Meine Damen und Herren!

Wir sind gegenwärtig dabei, auf unterschiedlichsten Ebenen dafür zu sorgen, dass wir mit der großen Herausforderung zurechtkommen, die sich aus der Covid-19-Pandemie ergibt. Und eins ist ganz klar: Das ist etwas, was wir nicht nur mit all den Maßnahmen bewerkstelligen können, die wir auf nationaler Ebene ergreifen. Wir müssen alles dafür tun, dass das auch global und natürlich auch im europäischen Rahmen gut funktioniert.

Wer glaubt, dass eine solche Herausforderung bewältigt werden kann, indem er sich auf sich selber beschränkt, hat nicht verstanden, was für eine Bedrohung das Virus für uns alle ist. Es bedroht uns als Menschen; niemand kann gewissermaßen für sich sagen, er sei davon unberührt. Es bedroht uns aber auch als diejenigen, die insgesamt auf diesem Planeten leben. Deshalb ist Solidarität und miteinander gemeinsam Handeln das Gebot der Stunde.
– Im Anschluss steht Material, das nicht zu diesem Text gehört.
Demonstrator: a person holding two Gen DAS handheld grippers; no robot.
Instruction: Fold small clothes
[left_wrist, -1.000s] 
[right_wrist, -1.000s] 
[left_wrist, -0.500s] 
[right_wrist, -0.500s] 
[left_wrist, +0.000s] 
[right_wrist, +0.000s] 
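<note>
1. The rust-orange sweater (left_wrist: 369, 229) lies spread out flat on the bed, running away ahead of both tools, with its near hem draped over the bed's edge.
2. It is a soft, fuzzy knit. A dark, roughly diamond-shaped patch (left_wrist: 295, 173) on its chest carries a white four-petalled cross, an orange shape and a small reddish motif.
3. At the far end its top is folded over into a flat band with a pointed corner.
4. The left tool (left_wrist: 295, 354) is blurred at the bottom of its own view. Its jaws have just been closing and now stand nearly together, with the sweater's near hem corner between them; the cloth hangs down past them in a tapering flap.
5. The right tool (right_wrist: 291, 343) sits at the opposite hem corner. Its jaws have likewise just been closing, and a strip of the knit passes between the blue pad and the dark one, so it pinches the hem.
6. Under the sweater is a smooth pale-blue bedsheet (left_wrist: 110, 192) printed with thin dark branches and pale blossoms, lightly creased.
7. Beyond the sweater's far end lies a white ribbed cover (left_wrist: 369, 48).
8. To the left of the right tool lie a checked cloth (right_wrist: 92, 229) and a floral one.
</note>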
Das gilt natürlich ganz besonders, wenn wir die Europäische Union betrachten mit all den Herausforderungen, die dort überall zu beobachten sind. Man muss nur in den Fernseher schauen, um zu sehen, welche dramatischen Auswirkungen die Virusinfektionen in manchen Ländern Europas gehabt haben. Ich glaube, wer die Bilder sieht und die Berichte liest, wer ein bisschen mit den Betroffenen gesprochen hat, der hat ein Gefühl dafür, dass wir niemanden alleinlassen dürfen und deshalb etwas machen müssen, was immer auch vor Ort hilft.

Das haben wir diskutiert in Europa, bei den europäischen Finanzministern und den europäischen Staats- und Regierungschefs, und haben Lösungen entwickelt. Eine ist zum Beispiel, dass wir ein großes Paket von über 500 Milliarden Euro geschnürt haben, um auf die konkrete Situation reagieren zu können: mit den Möglichkeiten der Europäischen Investitionsbank, die kleine und mittelständische Unternehmen unterstützen kann, mit den Möglichkeiten der Europäischen Union, die etwas tun will und tun wird für diejenigen, die zum Beispiel Kurzarbeit benötigen, und natürlich mit den Instrumenten des Europäischen Stabilitätsmechanismus, die wir neu wirksam gemacht haben. Alle diese Beschlüsse sind mittlerweile auf dem Weg. Wir haben es hinbekommen, Verständigung zu erreichen für alle diese drei Pakete.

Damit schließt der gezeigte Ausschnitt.